Oxford Economics, böyle bir senaryonun petrol fiyatlarını $130/varile kadar tırmandıracağı ve IMF’nin şu anda yüzde 3,3 civarında gördüğü küresel üretim artışını gelecek yıl 0,4 puan düşüreceğini tahmin ediyor.
FÖŞ ne düşünüyor?
Ancak, olaylar o kadar hızlı gelişti ki, savaş Orta Doğu enerji üretim tesislerini de kapsarsa, büyük Merkez Bankaları’nın zor durumda kalacağı senaryosunu kimse hesaplamadı. FÖŞ’e göre, kötü senaryolarda dahi, BoE ve AMB’nın Ekimde faiz indirmesi yüksek olasılık. Öte yanda, Fed FOMC Kasım’da ve o dönemde petrolün örneğin $100/varilin üstüne sıçraması ve ekonominin güçlü seyri, faiz indirimlerini öteletebilir.
Daha ufak fakat oldukça habis bir risk var: Mükemmel Fırtına. ABD Başkanlık seçimlerini Trump’ın kazanıp derhal Çin mallarına ek gümrük vergisi salması, Çin’de teşvik tedbirlerinin ekonomiye fayda sağlamaması ve sert bir merkez bankası şoku, S&P500 ve Gelişen Ülke FX tahvilleri gibi dünya finansının merkezindeki varlıkların fiyatlarında çöküş yaratabilir. Bu tür ani risk patlamaları, her zaman değil, ama çoğunlukla, bir çok zayıf mali kurumu da iflasa sürüklüyor. Ek olarak, geçici de olsa, iş dünyası ve tüketici davranışlarını bozuyor.

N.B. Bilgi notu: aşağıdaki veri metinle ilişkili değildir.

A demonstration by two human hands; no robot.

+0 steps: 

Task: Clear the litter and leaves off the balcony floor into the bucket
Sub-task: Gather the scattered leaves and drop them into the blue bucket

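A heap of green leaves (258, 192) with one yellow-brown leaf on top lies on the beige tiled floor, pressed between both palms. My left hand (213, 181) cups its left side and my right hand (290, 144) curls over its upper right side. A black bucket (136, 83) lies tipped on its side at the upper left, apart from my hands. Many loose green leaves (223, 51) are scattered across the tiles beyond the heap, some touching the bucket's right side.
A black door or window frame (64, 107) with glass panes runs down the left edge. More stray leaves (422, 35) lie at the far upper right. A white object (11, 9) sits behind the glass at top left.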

Bu makaleyi yenilemek için 2 kritik doneyi takip ediyorum. İlki, siz bu satırları okurken yayınlanacak ABD tarım dışı istihdam raporu. İşsizliğin düşük seyri ve ücretlerde artışın devamı Fed’in bütün oyun planını bozar. İkincisi ise İsrail’in misillemesi. İsrail’in misillemede gecikmesi İran’ın nükleer veya enerji tesislerine saldırmanın nimet-külfet dengesinin aleyhinde olduğunu düşünmesini yansıtabilir.